Saturday, April 21, 2012

Lucille by Ludovic Debeurme

It's not at all true that all unhappy families are different, no matter what famous writers may say -- there are only so many kinds of unhappiness, and they recur again and again. And unhappy families breed unhappy people, who again fall into types -- the sullen teenage boy, the cold and controlling mother, the quietly alcoholic father, the introverted anorexic daughter. They might not be part of the same family in any particular story, but we know these people when we see them -- know them from fiction and from life.

So it's no knock against Ludovic Deburme's engrossing graphic novel Lucille to say that we know its characters already: the young lovers Lucille and Vladimir, and their very different but equally damaging parents. Debeurme tells their separate stories through mostly quiet scenes, made immediate by his large, open drawings and Lucille's lack of panel borders: each drawing flows into the next, as Lucille and Vladimir's stories flow together eventually, as they meet and run away together, to get away from the landscape and people who made them what they are. (And, of course, in the hopes that doing so will let them escape the people they are.)
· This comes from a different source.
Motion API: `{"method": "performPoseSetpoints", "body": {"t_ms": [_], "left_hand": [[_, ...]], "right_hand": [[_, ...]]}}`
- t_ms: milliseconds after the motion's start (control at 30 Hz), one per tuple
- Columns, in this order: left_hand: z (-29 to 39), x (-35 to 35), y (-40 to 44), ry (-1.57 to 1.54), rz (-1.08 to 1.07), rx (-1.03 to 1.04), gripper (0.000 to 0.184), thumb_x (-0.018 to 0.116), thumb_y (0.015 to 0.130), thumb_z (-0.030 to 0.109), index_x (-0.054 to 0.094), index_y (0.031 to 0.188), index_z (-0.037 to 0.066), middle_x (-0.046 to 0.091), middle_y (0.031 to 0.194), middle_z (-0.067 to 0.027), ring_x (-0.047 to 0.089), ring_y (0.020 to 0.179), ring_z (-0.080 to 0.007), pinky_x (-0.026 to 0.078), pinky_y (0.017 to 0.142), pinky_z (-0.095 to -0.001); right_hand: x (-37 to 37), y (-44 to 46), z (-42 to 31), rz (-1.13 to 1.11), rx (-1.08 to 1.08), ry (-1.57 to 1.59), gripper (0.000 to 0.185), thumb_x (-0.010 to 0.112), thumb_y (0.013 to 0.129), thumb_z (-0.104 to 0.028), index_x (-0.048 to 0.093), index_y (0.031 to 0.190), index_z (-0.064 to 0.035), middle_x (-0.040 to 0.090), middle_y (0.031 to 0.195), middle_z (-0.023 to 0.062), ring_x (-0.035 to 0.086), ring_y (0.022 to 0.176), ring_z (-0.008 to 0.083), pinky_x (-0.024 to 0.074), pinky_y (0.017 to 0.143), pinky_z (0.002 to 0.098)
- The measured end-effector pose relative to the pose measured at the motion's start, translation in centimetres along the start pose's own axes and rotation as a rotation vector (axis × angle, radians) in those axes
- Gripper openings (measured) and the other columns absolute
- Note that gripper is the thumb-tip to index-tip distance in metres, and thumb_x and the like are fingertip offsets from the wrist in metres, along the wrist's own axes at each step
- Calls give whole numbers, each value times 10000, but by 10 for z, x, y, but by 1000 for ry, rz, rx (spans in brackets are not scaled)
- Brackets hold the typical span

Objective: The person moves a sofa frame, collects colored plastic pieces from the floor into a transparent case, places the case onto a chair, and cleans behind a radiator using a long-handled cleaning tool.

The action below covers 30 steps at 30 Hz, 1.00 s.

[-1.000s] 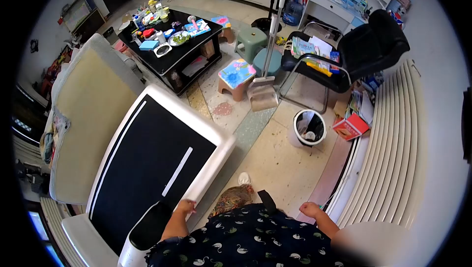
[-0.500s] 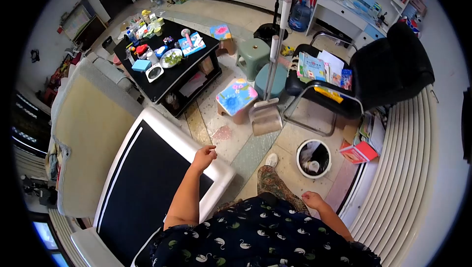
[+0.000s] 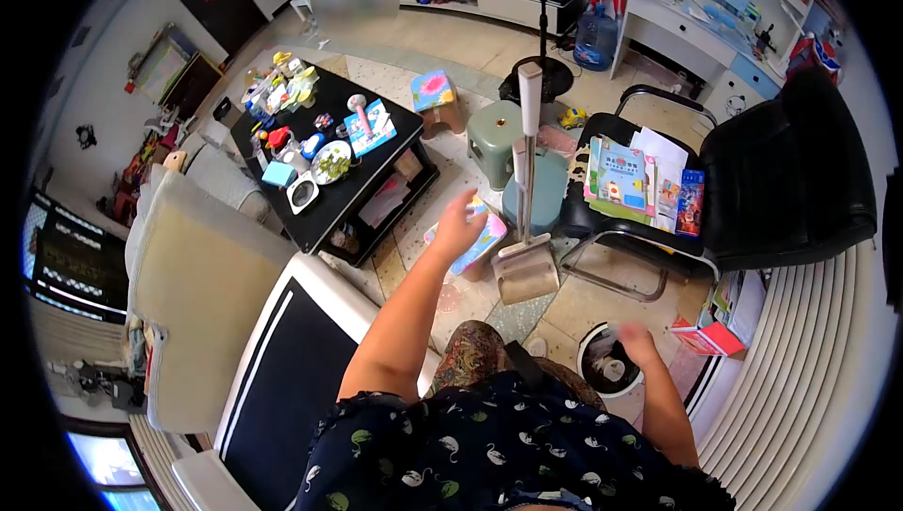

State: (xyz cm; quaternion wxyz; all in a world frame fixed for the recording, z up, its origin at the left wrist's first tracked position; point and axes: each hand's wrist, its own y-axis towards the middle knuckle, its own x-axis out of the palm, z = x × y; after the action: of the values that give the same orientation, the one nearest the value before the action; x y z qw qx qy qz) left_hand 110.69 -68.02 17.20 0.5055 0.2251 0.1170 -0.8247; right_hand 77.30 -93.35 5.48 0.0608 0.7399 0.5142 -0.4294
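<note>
My left hand (image 3: 459, 228) is stretched forward over the flowered stool (image 3: 480, 246), partly hiding it, with its fingers apart and nothing held. Just right of it, a long-handled dustpan (image 3: 527, 274) and a broom handle (image 3: 530, 102) stand upright. My right hand (image 3: 639, 345) is lower right, in front of the rim of the white trash bin (image 3: 602, 389); it is blurred, so its fingers cannot be made out.
A black coffee table (image 3: 320, 220) full of items stands at left, beside a sofa (image 3: 216, 295) and a white-edged black panel (image 3: 301, 361). Green stool (image 3: 495, 140), teal stool (image 3: 548, 193), fan (image 3: 543, 41), and black chair (image 3: 781, 191) with books (image 3: 621, 172) stand ahead.
The view has moved forward towards the stools and chair. My left hand has swung from the white-edged panel out over the flowered stool. My right hand now shows against the bin.
</note>
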Motion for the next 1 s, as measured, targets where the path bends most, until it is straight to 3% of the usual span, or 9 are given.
{"method": "performPoseSetpoints", "body": {"t_ms": [100, 267, 300, 367, 500, 600, 767, 800, 1000], "left_hand": [[26, 11, 48, 154, 0, 200, 551, 588, 645, 153, 343, 1120, 18, 379, 1092, -218, 383, 1014, -321, 316, 863, -347], [46, 24, 111, 185, -155, 388, 645, 658, 580, 189, 344, 1122, 36, 383, 1082, -184, 380, 1021, -303, 324, 862, -335], [45, 27, 121, 143, -251, 390, 525, 649, 595, 186, 433, 1050, 36, 421, 1033, -159, 418, 981, -271, 354, 826, -316], [29, 36, 146, 137, -542, 384, 370, 630, 621, 176, 516, 947, 42, 460, 957, -132, 466, 909, -236, 384, 773, -296], [11, 52, 174, 8, -841, 431, 220, 590, 704, 157, 525, 868, 25, 530, 811, -43, 490, 752, -114, 407, 649, -241], [22, 52, 183, 69, -1046, 416, 207, 584, 707, 158, 532, 860, 28, 547, 779, -49, 514, 717, -129, 418, 630, -252], [60, 53, 165, 343, -1168, 764, 242, 600, 674, 264, 563, 791, 55, 571, 673, -66, 556, 628, -182, 434, 578, -285], [65, 56, 158, 374, -1179, 801, 295, 560, 650, 371, 571, 708, 82, 554, 641, -130, 531, 628, -284, 419, 573, -352], [82, 68, 106, 390, -1181, 1092, 291, 574, 638, 366, 581, 664, 77, 557, 626, -125, 535, 580, -287, 422, 522, -355]], "right_hand": [[13, -11, 9, 1, 74, 382, 198, 507, 715, -167, 556, 865, -48, 578, 745, 97, 550, 665, 191, 426, 622, 296], [89, -53, 49, 238, 78, 53, 212, 488, 711, -216, 575, 803, -46, 575, 723, 113, 550, 664, 205, 422, 614, 287], [99, -63, 44, 300, 62, -24, 219, 477, 712, -229, 577, 777, -46, 571, 702, 116, 549, 657, 211, 421, 607, 291], [87, -81, -11, -13, 363, 58, 236, 447, 704, -252, 562, 691, -46, 550, 647, 119, 538, 634, 226, 415, 588, 318], [154, -110, -38, 118, 657, 115, 243, 426, 713, -262, 553, 681, -58, 553, 642, 111, 538, 617, 241, 426, 590, 320], [186, -114, -101, 183, 796, 389, 238, 434, 722, -267, 559, 759, -68, 568, 709, 115, 545, 678, 240, 430, 629, 306], [221, -99, -188, 299, 800, 386, 243, 438, 745, -273, 556, 827, -78, 564, 790, 131, 538, 749, 246, 424, 662, 306], [229, -97, -193, 282, 771, 413, 243, 437, 749, -272, 554, 839, -79, 564, 789, 134, 539, 755, 250, 423, 668, 310], [233, -80, -226, 466, 706, 395, 239, 446, 748, -255, 539, 881, -80, 559, 808, 142, 542, 765, 252, 424, 675, 316]]}}
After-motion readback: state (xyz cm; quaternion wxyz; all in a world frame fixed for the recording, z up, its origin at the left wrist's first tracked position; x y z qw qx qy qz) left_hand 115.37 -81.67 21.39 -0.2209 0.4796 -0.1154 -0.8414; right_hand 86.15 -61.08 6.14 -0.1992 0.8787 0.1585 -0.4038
This is the story of two sad, damaged young people, who cling to each other in a world that's not so much hostile as just unconcerned. They do find love with each other, as much as either of them can, and they even find a place where they might be happy. But can damaged people really be happy, even if they look to have their whole lives still to go? That's the thorny question of Lucille: whether there is such a thing as a happy family, or any true lasting happiness anywhere in this world. Lucille and Vladimir's journey is touching and inspiring and sad all at the same time; we desperately want them to transcend themselves at the same time that we're sure that they can't possibly do so.

I'm encouraged to learn that Lucille is not the end of the story; Debeurme has already created a sequel, Renee, which was published last year in his native France. So what seems to be an ending here might not be as final as it looks; there is always hope.